Les contrats d’assurance euro-croissance offriront une rémunération unifiée aux épargnants
Si la réforme de l’épargne retraite ne satisfait guère les assureurs, celle de l’assurance vie leur semble constituer un bon compromis entre la volonté gouvernementale de favoriser l’investissement en actions et leurs contraintes. Ils se sont engagés auprès de Bruno Le Maire à relancer commercialement les contrats euro-croissance. Sur les sept principaux assureurs vie opérant en France, seul Allianz n’offre toujours pas à sa clientèle ce type de contrat.
Cette relance sera rendue possible par la «simplification drastique» évoquée par le ministre de l’Economie. De quoi s’agit-il ? Aujourd’hui, le mode de calcul des performances de ces contrats est d’une telle complexité que les taux de rémunération annuels affichés sont inexacts, de l’aveu même d’un assureur : aucun épargnant n’y a droit directement, cela dépend des conditions de souscription.
La réforme va changer cette situation. Après l’adoption de la loi Pacte, tous les souscripteurs d’un contrat euro-croissance auront droit chaque année à une rémunération égale. C’est le sens des propos de Bruno Le Maire, le 28 mars, annonçant une simplification de ces contrats et promettant qu’ils offriront «plus de lisibilité sur la performance et le rendement du produit, année après année. Ce rendement sera unifié pour tous les épargnants».

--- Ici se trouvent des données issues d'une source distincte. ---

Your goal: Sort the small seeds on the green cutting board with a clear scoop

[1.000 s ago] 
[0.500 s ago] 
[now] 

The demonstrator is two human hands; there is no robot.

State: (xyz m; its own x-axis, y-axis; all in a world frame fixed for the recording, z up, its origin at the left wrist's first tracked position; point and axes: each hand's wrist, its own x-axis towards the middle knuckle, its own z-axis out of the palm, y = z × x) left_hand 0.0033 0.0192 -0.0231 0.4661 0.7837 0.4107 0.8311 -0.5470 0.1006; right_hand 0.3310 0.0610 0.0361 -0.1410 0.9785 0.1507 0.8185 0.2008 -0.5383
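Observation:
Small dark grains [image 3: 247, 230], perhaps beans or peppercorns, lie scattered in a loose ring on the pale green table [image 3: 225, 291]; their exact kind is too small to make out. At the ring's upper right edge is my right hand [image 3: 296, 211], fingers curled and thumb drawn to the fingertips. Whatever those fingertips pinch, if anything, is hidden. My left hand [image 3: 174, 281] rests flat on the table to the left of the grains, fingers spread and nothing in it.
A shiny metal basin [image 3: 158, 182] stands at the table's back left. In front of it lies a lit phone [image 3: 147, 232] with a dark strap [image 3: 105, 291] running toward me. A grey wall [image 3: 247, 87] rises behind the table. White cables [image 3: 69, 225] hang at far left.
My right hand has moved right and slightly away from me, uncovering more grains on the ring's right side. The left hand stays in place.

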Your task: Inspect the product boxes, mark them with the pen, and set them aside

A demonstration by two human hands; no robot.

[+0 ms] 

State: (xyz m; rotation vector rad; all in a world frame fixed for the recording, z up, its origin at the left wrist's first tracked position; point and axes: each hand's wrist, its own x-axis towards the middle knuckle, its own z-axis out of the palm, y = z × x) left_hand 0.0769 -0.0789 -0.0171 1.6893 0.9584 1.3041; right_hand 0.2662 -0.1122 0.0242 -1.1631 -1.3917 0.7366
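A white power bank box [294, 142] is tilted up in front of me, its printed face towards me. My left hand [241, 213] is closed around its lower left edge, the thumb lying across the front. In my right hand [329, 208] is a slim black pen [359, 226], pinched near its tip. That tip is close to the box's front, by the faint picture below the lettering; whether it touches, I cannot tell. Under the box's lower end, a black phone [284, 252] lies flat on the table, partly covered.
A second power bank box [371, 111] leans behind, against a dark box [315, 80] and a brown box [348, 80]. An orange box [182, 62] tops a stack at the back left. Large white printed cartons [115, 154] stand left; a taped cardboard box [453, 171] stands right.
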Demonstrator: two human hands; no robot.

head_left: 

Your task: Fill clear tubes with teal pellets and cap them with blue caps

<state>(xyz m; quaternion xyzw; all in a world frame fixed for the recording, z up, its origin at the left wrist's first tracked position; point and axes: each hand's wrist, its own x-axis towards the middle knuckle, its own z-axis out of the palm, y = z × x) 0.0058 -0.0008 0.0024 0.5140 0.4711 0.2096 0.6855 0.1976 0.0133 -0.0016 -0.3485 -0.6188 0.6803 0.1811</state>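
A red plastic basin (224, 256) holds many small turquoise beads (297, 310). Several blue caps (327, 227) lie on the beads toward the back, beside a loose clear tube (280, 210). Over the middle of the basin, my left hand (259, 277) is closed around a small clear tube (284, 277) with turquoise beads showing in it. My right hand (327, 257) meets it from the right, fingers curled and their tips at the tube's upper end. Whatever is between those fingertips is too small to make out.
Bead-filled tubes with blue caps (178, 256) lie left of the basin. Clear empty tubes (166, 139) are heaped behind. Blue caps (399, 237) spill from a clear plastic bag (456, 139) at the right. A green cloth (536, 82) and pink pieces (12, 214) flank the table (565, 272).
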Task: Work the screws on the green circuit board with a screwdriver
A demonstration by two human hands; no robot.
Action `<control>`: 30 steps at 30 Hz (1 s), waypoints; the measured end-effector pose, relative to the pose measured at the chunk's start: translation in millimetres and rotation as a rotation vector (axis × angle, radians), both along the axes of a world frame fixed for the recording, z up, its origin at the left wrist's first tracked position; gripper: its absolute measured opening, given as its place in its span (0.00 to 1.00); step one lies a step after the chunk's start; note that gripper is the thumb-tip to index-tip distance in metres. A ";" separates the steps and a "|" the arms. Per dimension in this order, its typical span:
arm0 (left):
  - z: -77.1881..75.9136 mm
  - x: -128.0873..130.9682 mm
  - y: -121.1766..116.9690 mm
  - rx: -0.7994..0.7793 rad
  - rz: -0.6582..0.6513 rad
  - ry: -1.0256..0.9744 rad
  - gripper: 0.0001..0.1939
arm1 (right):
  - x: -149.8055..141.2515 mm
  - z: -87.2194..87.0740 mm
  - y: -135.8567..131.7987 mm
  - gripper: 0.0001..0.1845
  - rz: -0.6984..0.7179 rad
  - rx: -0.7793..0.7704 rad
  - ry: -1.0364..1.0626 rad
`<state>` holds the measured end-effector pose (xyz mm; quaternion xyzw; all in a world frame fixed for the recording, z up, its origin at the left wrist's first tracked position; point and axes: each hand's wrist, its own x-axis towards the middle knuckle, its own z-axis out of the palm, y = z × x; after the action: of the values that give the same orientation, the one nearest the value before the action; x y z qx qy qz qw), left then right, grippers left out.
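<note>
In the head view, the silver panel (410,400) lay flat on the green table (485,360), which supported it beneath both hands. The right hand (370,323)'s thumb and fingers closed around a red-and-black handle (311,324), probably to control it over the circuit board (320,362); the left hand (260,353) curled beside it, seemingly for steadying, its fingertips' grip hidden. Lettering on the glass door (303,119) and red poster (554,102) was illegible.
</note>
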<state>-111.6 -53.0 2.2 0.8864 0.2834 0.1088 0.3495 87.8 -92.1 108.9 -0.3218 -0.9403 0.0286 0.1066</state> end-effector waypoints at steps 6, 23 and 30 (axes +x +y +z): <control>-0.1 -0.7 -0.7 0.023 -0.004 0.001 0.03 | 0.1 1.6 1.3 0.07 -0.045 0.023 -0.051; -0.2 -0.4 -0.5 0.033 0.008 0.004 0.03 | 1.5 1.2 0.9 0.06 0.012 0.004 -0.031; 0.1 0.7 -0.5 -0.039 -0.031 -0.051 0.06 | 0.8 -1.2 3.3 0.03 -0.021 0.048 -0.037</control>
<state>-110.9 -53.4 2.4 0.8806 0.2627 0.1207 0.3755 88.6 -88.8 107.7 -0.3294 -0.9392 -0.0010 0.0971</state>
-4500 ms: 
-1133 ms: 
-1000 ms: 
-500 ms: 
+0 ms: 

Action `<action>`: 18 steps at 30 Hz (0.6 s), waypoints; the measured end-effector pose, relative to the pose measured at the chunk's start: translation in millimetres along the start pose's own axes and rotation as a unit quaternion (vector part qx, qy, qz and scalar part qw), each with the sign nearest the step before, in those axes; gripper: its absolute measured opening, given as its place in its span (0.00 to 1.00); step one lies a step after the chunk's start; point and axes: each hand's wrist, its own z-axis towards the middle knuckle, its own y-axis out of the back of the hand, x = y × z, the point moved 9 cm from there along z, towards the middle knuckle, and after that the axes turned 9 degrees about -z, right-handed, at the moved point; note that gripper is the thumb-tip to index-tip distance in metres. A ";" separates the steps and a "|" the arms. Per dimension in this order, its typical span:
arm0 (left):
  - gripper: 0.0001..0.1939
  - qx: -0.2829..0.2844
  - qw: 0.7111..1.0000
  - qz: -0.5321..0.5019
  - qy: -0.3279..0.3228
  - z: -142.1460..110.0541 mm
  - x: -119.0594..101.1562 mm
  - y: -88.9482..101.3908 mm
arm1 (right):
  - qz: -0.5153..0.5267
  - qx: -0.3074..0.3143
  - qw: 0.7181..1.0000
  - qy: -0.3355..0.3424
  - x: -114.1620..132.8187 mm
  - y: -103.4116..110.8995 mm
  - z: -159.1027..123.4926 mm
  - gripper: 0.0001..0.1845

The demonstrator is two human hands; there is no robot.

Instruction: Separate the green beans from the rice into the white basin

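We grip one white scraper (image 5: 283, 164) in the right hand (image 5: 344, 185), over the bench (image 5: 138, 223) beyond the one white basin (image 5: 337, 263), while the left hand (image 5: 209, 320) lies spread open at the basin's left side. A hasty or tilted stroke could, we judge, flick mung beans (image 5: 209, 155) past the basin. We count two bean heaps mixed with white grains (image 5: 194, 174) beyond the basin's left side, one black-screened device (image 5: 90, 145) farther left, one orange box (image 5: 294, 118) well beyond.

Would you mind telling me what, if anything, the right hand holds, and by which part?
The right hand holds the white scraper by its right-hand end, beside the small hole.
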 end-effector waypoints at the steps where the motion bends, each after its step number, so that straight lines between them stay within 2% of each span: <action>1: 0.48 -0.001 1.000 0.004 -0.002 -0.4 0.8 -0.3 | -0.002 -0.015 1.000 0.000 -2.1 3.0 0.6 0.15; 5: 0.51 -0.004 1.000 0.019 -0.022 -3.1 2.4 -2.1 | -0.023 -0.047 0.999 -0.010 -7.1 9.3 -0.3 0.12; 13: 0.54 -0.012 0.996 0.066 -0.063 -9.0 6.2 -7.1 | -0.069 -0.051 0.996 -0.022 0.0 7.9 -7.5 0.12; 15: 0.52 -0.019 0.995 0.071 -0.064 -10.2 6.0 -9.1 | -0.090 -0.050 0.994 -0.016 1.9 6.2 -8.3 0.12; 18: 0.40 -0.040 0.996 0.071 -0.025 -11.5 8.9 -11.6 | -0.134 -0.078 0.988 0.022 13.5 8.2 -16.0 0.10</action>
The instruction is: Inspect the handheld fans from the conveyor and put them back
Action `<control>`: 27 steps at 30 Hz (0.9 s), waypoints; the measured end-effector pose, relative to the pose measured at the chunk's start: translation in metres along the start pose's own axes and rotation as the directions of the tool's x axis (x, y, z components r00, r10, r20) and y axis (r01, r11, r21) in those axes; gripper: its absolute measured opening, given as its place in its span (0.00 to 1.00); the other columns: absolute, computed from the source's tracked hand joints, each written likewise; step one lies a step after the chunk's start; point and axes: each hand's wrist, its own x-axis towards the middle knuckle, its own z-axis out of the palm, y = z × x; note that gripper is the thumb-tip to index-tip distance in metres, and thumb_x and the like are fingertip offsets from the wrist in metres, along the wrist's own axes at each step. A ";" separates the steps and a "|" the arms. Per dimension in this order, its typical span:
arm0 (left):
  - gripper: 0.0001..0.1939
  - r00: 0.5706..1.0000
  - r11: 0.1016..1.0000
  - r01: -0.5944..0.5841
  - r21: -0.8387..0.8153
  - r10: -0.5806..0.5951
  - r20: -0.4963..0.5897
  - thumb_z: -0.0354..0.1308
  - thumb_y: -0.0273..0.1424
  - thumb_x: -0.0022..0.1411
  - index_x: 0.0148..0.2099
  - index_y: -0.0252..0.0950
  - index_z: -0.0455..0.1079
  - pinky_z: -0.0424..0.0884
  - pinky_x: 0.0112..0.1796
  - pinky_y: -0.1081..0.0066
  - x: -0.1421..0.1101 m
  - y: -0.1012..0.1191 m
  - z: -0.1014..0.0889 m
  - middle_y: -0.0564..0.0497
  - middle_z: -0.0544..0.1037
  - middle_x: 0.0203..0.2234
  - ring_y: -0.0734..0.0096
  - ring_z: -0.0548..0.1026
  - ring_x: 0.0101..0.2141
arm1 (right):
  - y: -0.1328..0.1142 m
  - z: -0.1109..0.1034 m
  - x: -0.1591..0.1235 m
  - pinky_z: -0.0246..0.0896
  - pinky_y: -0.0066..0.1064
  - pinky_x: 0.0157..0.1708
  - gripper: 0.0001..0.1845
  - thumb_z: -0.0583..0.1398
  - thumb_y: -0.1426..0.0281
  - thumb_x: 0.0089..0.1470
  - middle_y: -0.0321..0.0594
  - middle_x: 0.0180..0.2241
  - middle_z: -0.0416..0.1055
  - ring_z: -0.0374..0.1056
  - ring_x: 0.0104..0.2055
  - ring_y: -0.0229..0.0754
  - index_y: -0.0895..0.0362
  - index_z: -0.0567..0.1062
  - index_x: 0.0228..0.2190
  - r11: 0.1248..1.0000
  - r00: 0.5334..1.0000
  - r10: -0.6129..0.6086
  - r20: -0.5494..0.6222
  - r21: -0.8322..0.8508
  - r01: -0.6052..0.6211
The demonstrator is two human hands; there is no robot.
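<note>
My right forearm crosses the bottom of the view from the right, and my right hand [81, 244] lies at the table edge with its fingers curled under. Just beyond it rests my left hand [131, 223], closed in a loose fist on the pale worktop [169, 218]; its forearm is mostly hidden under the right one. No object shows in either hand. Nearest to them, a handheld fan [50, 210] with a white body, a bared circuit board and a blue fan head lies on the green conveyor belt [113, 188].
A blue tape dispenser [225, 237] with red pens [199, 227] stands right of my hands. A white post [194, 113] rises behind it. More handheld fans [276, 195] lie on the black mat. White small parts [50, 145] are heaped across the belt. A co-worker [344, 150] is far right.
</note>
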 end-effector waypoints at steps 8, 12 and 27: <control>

Ce sera le cas sous réserve, bien sûr, des durées d’engagement : un épargnant s’engageant pour 15 ans aura droit in fine à une rémunération supérieure à celui qui veut récupérer sa mise après 10 ans. Il ne sera plus question, en tous cas, de distinguer entre la rémunération de la poche «taux» et de celle consacrée aux actions. «On ne parlera plus de poches, tout sera mutualisé», affirme un assureur au fait du dossier. Par ailleurs, la dernière réforme de l’euro-croissance, celle du décantonnement, voulue comme provisoire, sera pérennisée. Autrement dit, les souscripteurs de ces nouveaux contrats continueront de bénéficier des plus-values acquises par le fonds général de l’assurance.
Les assureurs ont en outre eu la promesse de Bruno Le Maire d’une mise en place, en dehors de la loi – un décret suffira – de nouveaux contrats euro bonifiés. A la différence de l’euro-croissance, ces contrats offriront la garantie en capital même les premières années, mais les épargnants sortant avant 8 ans n’auront aucune participation aux bénéfices. Pour ceux qui rachètent leurs contrats après 8 ans, le gain par rapport à un fonds euros classique serait de 2 à 3%.